Negative Voltage from single positive power Supply

Opamps are very useful. But one of their major drawbacks is the requirement of a dual supply. This seriously limits their applications in fields where a dual supply is not affordable or not practicable. This circuit solves the problem to a certain extent. It provides a negative voltage from a single positive supply. This negative voltage together with the positive supply can be used to power the opamps and other circuits requiring a dual supply. The circuits operation can be explained as follows: The 555 IC is operating as an astable multivibrator with a frequency of about 1kHz. A square wave is obtained at the pin 3 of the IC. More: When the output is positive, the 22uF capacitor charges through the diode D1. When the output at pin 3 is ground, the 22uF discharges through the diode D2 and charges the 100uF capacitor is charged. The output is taken across the 100uF capacitor as shown in the figure. A disadvantage of this circuit is its poor voltage regulation and current limit. The max. current that can be drawn from this circuit is about 40mA. If you draw more current, the regulation will be lost. Also the output negative voltage will be a little less than the positive supply due to the diode drops. For example if the voltage is +9V then the output voltage will be about 7.5 V.

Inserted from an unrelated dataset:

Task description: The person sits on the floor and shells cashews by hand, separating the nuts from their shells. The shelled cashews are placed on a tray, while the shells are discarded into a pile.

The described circuit utilizes a 555 timer IC configured as an astable multivibrator to generate a square wave output. The frequency of oscillation is set to approximately 1 kHz, which is suitable for applications requiring a moderate switching frequency. The output from pin 3 of the 555 timer alternates between high and low states, driving the charging and discharging cycles of the capacitors involved in the circuit.

During the high state of the output, the 22 µF capacitor charges through diode D1. This charging process allows the capacitor to accumulate energy, which is then released when the output transitions to a low state. At this point, the 22 µF capacitor discharges through diode D2, simultaneously charging the 100 µF capacitor. The voltage across the 100 µF capacitor is utilized as the output of the circuit, providing a negative voltage relative to the ground.

It is important to note that the circuit's performance is influenced by the characteristics of the diodes used, particularly their forward voltage drop. This drop results in a negative output voltage that is slightly less than the positive supply voltage. For instance, with a +9V supply, the output negative voltage may be approximately -7.5V, taking into account the voltage drops across the diodes.

The circuit has limitations, including poor voltage regulation and a maximum current output of around 40 mA. Exceeding this current limit can lead to a significant drop in output voltage and regulation, which may impact the performance of connected opamps or other devices. Therefore, this circuit is best suited for applications where low current draw is acceptable and a dual supply is not feasible.Opamps are very useful. But one of their major drawbacks is the requirement of a dual supply. This seriously limits their applications in fields where a dual supply is not affordable or not practicable. This circuit solves the problem to a certain extent. It provides a negative voltage from a single positive supply. This negative voltage together with the positive supply can be used to power the opamps and other circuits requiring a dual supply.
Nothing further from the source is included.